Eitan Erez, Hutchison Emmette R, Greig Nigel H, Tweedie David, Celik Hasan, Ghosh Soumita, Fishbein Kenneth W, Spencer Richard G, Sasaki Carl Y, Ghosh Paritosh, Das Soumen, Chigurapati Susheela, Raymick James, Sarkar Sumit, Chigurupati Srinivasulu, Seal Sudipta, Mattson Mark P
Laboratory of Neurosciences, National Institute on Aging Intramural Research Program, Baltimore, MD 21224, USA.
Translational Gerontology Branch, National Institute on Aging Intramural Research Program, Baltimore, MD 21224, USA.
Exp Neurol. 2015 Nov;273:151-60. doi: 10.1016/j.expneurol.2015.08.008. Epub 2015 Aug 13.
Multiple sclerosis (MS) is a debilitating neurological disorder involving an autoimmune reaction to oligodendrocytes and degeneration of the axons they ensheath in the CNS. Because the damage to oligodendrocytes and axons involves local inflammation and associated oxidative stress, we tested the therapeutic efficacy of combined treatment with a potent anti-inflammatory thalidomide analog (lenalidomide) and novel synthetic anti-oxidant cerium oxide nanoparticles (nanoceria) in the experimental autoimmune encephalomyelitis (EAE) mouse model of MS.
C57BL/6 mice were randomly assigned to a control (no EAE) group, or one of the four myelin oligodendrocyte glycoprotein-induced EAE groups: vehicle, lenalidomide, nanoceria, or lenalidomide plus nanoceria. During a 23 day period, clinical EAE symptoms were evaluated daily, and MRI brain scans were performed at 11-13 days and 20-22 days. Histological and biochemical analyses of brain tissue samples were performed to quantify myelin loss and local inflammation.

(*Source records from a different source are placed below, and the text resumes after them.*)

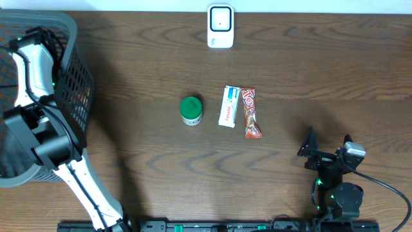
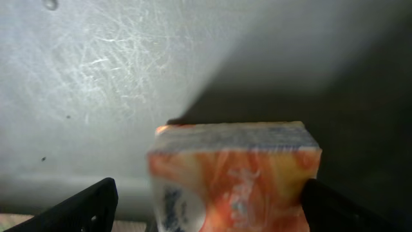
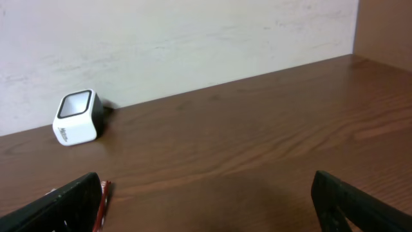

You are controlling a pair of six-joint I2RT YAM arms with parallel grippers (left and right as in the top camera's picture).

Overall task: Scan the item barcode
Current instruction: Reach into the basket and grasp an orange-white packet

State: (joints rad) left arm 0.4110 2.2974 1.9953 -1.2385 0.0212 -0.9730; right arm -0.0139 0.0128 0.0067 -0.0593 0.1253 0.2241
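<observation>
as l fingers [image 2: 90,205] gape, orange pkt [image 2: 244,174] maybe loose

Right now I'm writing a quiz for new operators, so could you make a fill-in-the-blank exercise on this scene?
The jar beside the white box has a ____ lid. The pack between the left gripper's fingers is mostly ____. The right gripper has its jaws standing ____.
Missing words: green; orange; open.
</observation>
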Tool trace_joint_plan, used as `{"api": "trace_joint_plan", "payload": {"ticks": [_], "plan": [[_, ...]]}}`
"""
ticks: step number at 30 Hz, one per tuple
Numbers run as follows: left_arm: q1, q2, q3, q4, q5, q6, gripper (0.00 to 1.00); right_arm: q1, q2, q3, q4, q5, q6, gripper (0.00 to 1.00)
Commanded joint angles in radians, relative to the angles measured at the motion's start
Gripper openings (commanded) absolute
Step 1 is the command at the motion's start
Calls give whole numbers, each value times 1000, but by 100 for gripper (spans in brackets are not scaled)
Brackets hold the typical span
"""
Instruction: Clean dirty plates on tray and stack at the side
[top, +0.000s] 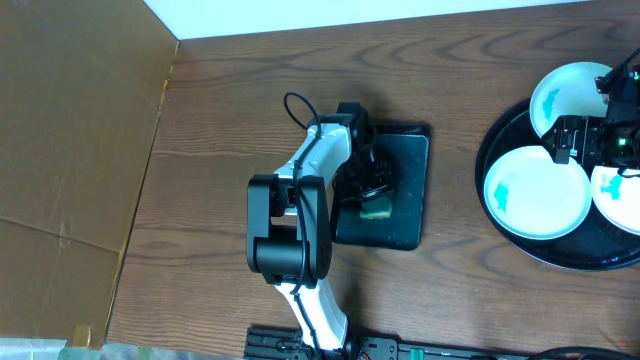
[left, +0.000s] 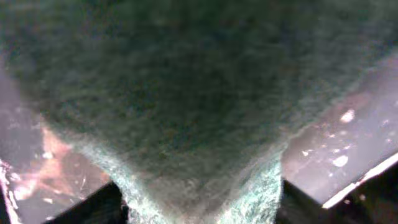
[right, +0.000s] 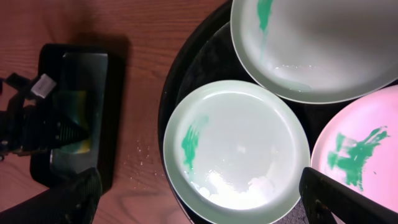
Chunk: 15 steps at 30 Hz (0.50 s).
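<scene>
Where the wooden table (top: 210, 90) runs out to the right, the tray (top: 560, 252) is found, large, round and black, and the dirty plates (right: 242, 155) are all laid inside its raised rim. A far plate (top: 570, 90) is set against the far part of the rim, a middle plate (top: 540, 195) lies towards the left of the tray, and a right-hand plate (top: 622, 200) is cut off by the edge of the overhead view. Each of the three is marked with a teal smear, and they are packed close, rim beside rim; whether the rims actually touch cannot be told. The right gripper (right: 200, 186) is held above these plates with its fingers (right: 68, 199) spread wide apart, and nothing is caught between them. Well to the left, near the middle of the table, a smaller rectangular black tray (top: 410, 215) is seen, its surface wet and glossy in the right wrist view. The left gripper (top: 372, 190) is lowered onto it and is clamped on a green sponge (left: 186, 93), whose coarse scouring face fills nearly the whole left wrist view, with the dark fingers pressed against its narrow lower part on either side. A sheet of brown cardboard (top: 70, 150) is laid along the left side of the table
</scene>
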Motion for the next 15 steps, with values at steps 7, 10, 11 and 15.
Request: {"api": "trace_joint_plan", "payload": {"ticks": [7,10,11,15], "plan": [[-6,5,-11,6,-5,5,7,4,5,3,-6,6,3,99],[-6,5,-11,18,-5,5,7,4,5,3,-4,6,3,99],[-6,5,-11,23,-5,5,9,4,5,3,-5,6,3,99],[-6,5,-11,65,-21,5,85,4,5,3,-6,6,2,99]]}}
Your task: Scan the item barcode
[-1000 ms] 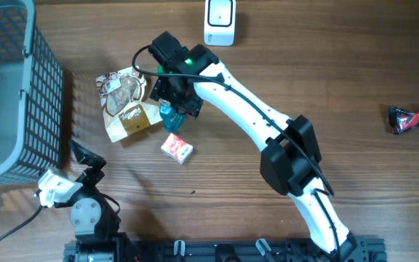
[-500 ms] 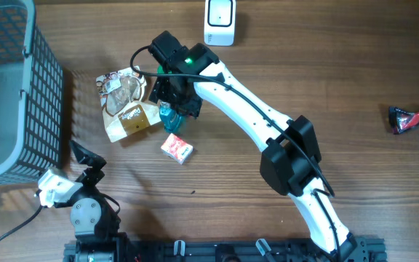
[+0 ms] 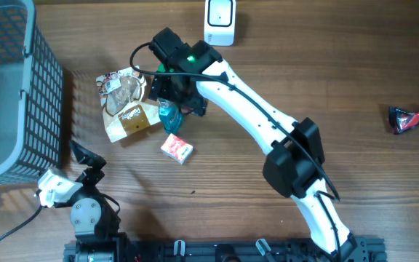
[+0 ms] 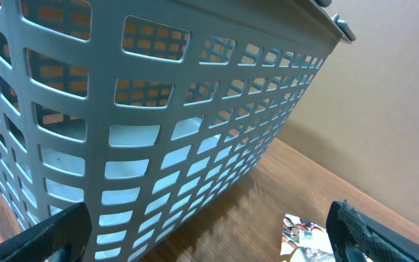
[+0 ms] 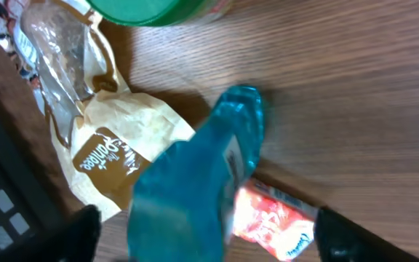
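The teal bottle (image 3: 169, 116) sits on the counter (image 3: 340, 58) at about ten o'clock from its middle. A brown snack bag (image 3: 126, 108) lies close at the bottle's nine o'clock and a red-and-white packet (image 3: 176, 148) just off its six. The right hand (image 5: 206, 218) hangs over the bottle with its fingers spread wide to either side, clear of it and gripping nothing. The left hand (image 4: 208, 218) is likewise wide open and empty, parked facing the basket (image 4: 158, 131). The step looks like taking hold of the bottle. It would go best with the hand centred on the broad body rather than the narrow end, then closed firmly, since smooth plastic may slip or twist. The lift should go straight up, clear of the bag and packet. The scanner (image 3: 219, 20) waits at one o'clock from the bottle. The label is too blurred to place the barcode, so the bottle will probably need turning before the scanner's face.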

Lenalidomide treatment alone delayed symptom onset, while nanoceria treatment had no effect on symptom onset or severity, but did promote recovery; lenalidomide and nanoceria each significantly attenuated white matter pathology and associated inflammation. Combined treatment with lenalidomide and nanoceria resulted in a near elimination of EAE symptoms, and reduced white matter pathology and inflammatory cell responses to a much greater extent than either treatment alone.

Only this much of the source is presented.